Background: The epidemiology of myasthenia gravis (MG), a rare autoimmune disease, is not completely understood. This retrospective claims analysis assessed the epidemiologic rates of MG in the USA and the characteristics of the incident and prevalent MG populations.

Methods: Patients with MG were identified using Inovalon closed claims data; those with ≥2 International Classification of Diseases, 10th Revision (ICD-10) codes for MG from 2016 to 2019, separated by ≥30 days, were eligible.
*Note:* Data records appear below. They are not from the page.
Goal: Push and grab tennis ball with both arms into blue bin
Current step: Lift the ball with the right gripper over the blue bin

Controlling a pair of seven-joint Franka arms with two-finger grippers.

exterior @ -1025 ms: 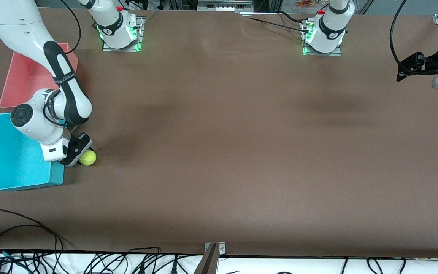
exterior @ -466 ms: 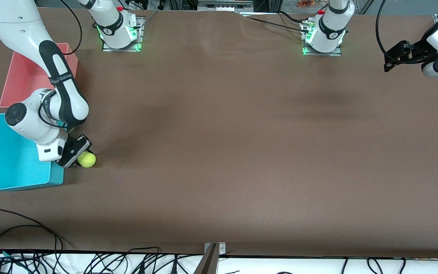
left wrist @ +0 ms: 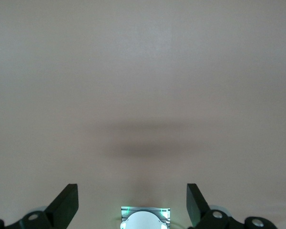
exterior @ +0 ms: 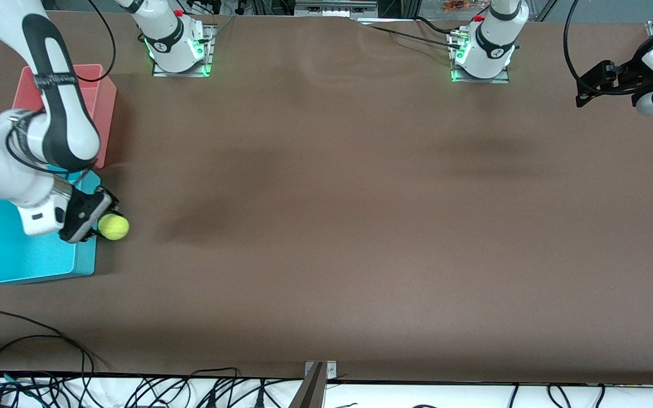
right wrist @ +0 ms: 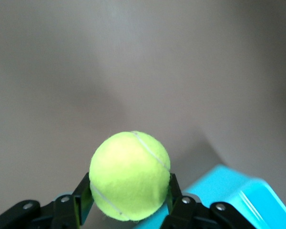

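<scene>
Gripping the tennis ball (exterior: 113, 226) between both fingers, the right claw (exterior: 93, 217) is closed on it at the lower left of the front frame, lifted over the table (exterior: 326, 198) just beside the blue bin's (exterior: 26, 255) wall. In the right wrist view the ball (right wrist: 129, 175) sits clamped between the fingers (right wrist: 84, 200), with a bin corner (right wrist: 229, 191) showing beneath. A pink bin (exterior: 105, 102) stands farther from the camera than the blue one. The left claw (exterior: 590, 88), at the upper right, hangs spread wide and empty; the left arm waits there.
</scene>
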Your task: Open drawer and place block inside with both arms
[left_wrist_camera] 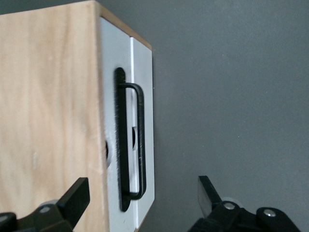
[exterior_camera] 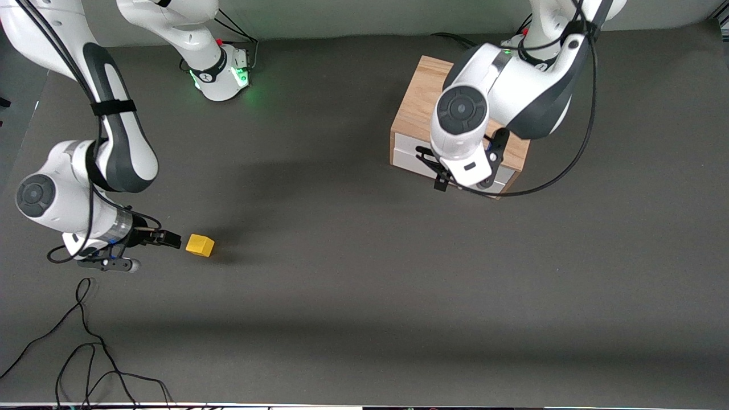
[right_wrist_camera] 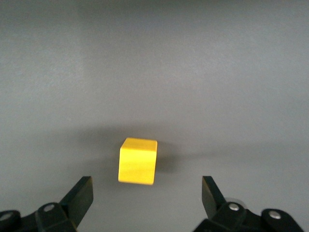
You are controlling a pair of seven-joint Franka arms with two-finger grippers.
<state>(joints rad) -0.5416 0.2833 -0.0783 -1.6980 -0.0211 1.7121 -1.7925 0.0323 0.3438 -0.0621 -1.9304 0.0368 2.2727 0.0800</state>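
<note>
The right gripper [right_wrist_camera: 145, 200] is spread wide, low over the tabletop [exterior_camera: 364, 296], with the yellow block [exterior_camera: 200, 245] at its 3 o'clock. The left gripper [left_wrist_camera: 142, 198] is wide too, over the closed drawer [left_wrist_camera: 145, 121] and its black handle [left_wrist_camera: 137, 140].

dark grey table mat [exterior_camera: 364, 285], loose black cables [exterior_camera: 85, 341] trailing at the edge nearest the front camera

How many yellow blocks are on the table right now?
1. The block sits on the table toward the right arm's end, just ahead of the open right gripper. The closed drawer could hide others; the open left gripper is above its handle.
</note>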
Patients in the prevalent cohort had continuous insurance coverage from January to December 2019. Patients in the incident cohort had continuous insurance coverage from January 2018 to December 2019 and no MG claims before 2019. Incidence and prevalence rates were adjusted using US census data. Treatment utilisation was assessed in both cohorts and grouped by provider type. Exacerbations were identified using ICD-10 code G70.01; codes occurring ≤30 days following a previous exacerbation code were considered as part of a single event.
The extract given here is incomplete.